Data section:

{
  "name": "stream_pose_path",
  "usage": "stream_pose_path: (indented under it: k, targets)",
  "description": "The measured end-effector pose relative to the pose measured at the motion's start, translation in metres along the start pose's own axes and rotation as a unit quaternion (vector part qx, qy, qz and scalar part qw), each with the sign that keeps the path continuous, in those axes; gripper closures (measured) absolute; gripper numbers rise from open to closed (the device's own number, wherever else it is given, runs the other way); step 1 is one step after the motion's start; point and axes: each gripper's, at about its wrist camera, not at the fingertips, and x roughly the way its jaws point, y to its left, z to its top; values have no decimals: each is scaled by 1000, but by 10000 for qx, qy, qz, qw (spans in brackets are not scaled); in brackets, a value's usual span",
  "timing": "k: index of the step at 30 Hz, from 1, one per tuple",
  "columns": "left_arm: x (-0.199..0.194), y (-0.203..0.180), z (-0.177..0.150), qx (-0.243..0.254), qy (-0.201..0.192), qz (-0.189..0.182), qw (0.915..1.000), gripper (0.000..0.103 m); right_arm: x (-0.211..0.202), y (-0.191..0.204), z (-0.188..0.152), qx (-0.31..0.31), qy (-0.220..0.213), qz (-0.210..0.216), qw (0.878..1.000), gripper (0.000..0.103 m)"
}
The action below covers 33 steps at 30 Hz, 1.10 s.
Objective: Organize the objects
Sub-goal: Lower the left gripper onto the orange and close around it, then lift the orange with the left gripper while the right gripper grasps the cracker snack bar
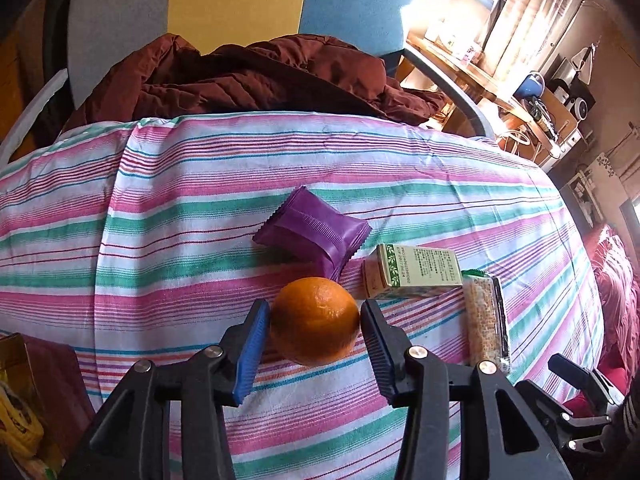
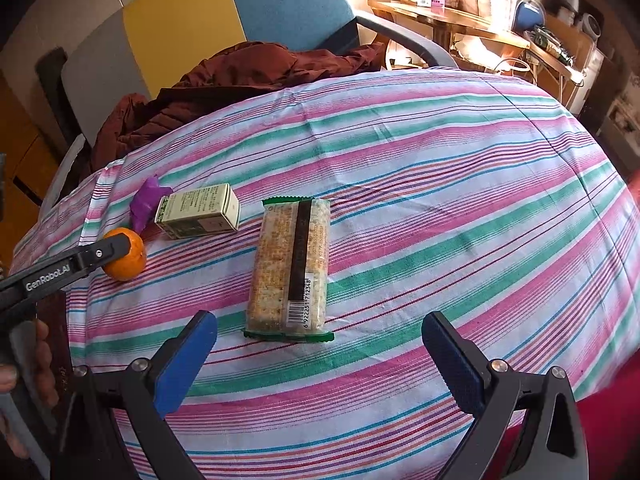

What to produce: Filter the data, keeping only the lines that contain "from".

Answer for the task:
  "description": "The measured end-effector pose relative to the pose measured at the motion's start, translation in metres along the start pose's own axes and rotation as a unit quaternion (vector part qx, qy, qz and scalar part qw), each with the sign that keeps the path continuous, in those axes; gripper closures (measured) absolute; gripper numbers rise from open to closed (the device's own number, wherever else it is given, runs the other way); step 1 is one step after the motion's start; point and axes: each gripper's, at about its wrist camera, not at the fingertips, and x roughly the way its jaws point, y to its left, z to its top; values have no decimals: each is scaled by 1000, but by 10000 for qx, qy, qz, qw (spans in brackets are not scaled); in brackets, a value's usual span",
  "timing": "k: index of the step at 30 Hz, from 1, one per tuple",

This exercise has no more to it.